I walked over to my bags, took out a small pair of binoculars, dialed them to their highest magnification, and gazed out the window. The image was hazy, but it looked like the columns of black smoke were all within a few blocks on the northeastern edge of town.
“I don’t know for certain they were bombs,” I said. “But it looks like the explosions are all inside the Refugee District. Knowing that place, it could have been anything.”
Allison looked at me skeptically. “Four explosions, all at the same time, all in the same district, which just happens to be the most crime-ridden part of the city. And you’re saying they weren’t bombs?”
I lowered the binoculars. “No. I’m just saying we don’t know for sure.”
“What else could it be?”
“I don’t know.”
At that moment, a door opened in the suite and little Gabe came toddling out of his room, one small fist rubbing at his eyes. “Mama, what was that noise?”
Allison walked over and picked him up, placing his weight on her right hip. “Nothing to worry about, honey.

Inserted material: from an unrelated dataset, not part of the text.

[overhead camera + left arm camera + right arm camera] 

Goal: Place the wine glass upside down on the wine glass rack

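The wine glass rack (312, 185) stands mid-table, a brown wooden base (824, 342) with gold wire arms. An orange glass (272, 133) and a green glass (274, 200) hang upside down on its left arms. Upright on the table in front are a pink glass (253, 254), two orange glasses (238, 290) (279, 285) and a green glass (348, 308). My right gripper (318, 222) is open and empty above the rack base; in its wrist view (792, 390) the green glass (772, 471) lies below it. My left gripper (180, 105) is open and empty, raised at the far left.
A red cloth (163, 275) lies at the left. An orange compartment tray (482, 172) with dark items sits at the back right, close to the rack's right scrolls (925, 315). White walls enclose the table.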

There was an accident in another part of the city.”
“Did somebody get hurt?”
“I don’t know, sweetie. I’m sure the police are on their way.”
Allison carried our son into the kitchen, cut a few slices of bread, and began slathering them with strawberry preserves. I dressed quickly and retrieved my satellite phone from the nightstand beside the bed. Before putting on my coat, I took my Glock 17, shoulder harness, and four spare magazines from the room’s safe.
 
; “What are you doing?” Allison asked, her expression not at all happy.

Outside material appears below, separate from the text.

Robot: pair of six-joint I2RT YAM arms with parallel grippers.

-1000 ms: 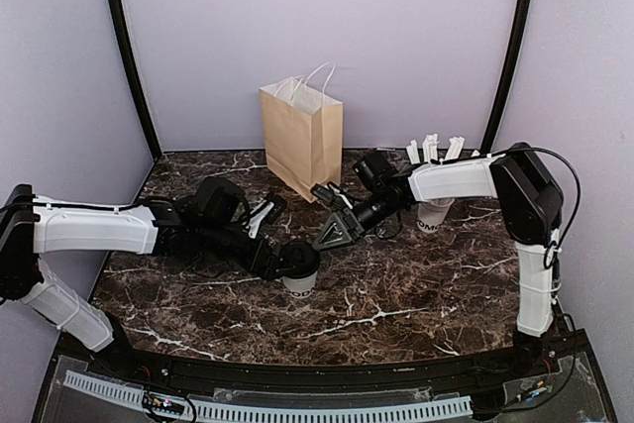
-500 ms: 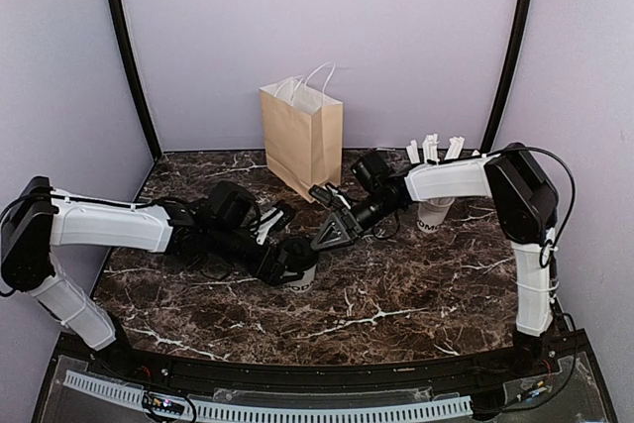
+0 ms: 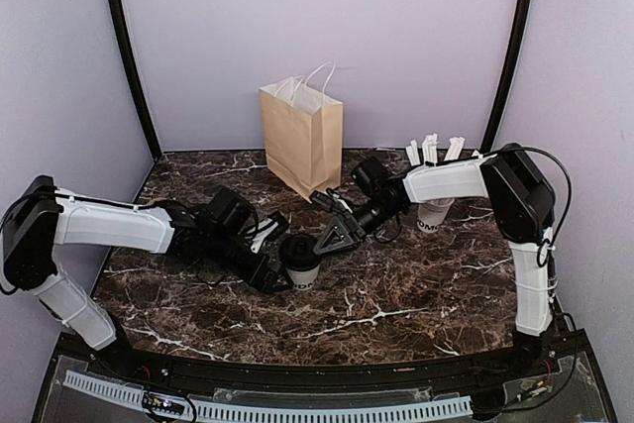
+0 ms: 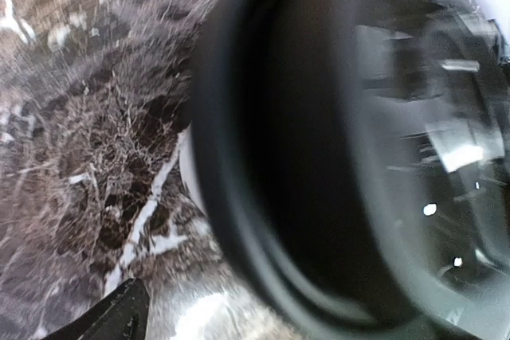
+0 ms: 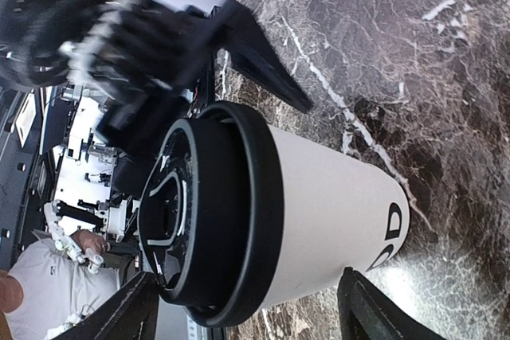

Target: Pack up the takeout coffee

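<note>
The paper bag [image 3: 302,136] stands at the desk's [image 3: 396,304] twelve o'clock, its inside hidden; the cup [image 3: 433,215] at two o'clock holds white straws [image 3: 431,150]. A second ago my left claw [image 3: 277,268] covered the takeout coffee [image 3: 303,274]; now it sits wide open and empty at its nine o'clock. My right claw [image 3: 332,237], spread and empty, faces it from two o'clock. The coffee stands upright mid-desk: white, black lid [image 5: 215,212], dark lettering [image 5: 389,236] low.
</note>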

“Gonna step outside and call Gabe. See if he knows what’s going on.”
“Eric, don’t. Just don’t, okay? This doesn’t concern us. Let the authorities handle it.”
The Glock had a full magazine. I chambered a round, secured it in its holster, and put the spare mags in their slots. The magazine in the gun was loaded with seventeen rounds, but the spares were extended mags that held twenty-one rounds each. Between the five of them, I had a hundred-and-one nine-millimeter hollow points at my disposal.
“Believe me, hon, the last thing I want to do is get involved. But all the same, I’d like to know if this is just an isolated incident, or something more serious.”
The amber eyes narrowed, and she stood up straight. “You are not getting involved. Do you understand?”
“Completely.”
I threw my coat on over the weaponry, grabbed a piece of red-smeared bread, kissed my wife and son, and headed out the door.
*****
“We’re mobilizing,” Gabe said.
I cursed and looked down the street. The morning was bright, clear, and cold. The sidewalks were bustling with pedestrians and the streets clattered with the sound of hooves, wagons, and even a few motorized vehicles. My coat was too thin for the temperature, and I tried not to shiver as I crunched through the ankle-deep snow between the hotel entrance and a broad avenue leading north. From where I stood, I could see plumes of smoke marring the pristine blue sky.
“Any idea what caused the explosions?”
The satellite phone vibrated against my ear as Gabe spoke. “Had to be bombs. No industrial facilities in that part of town.”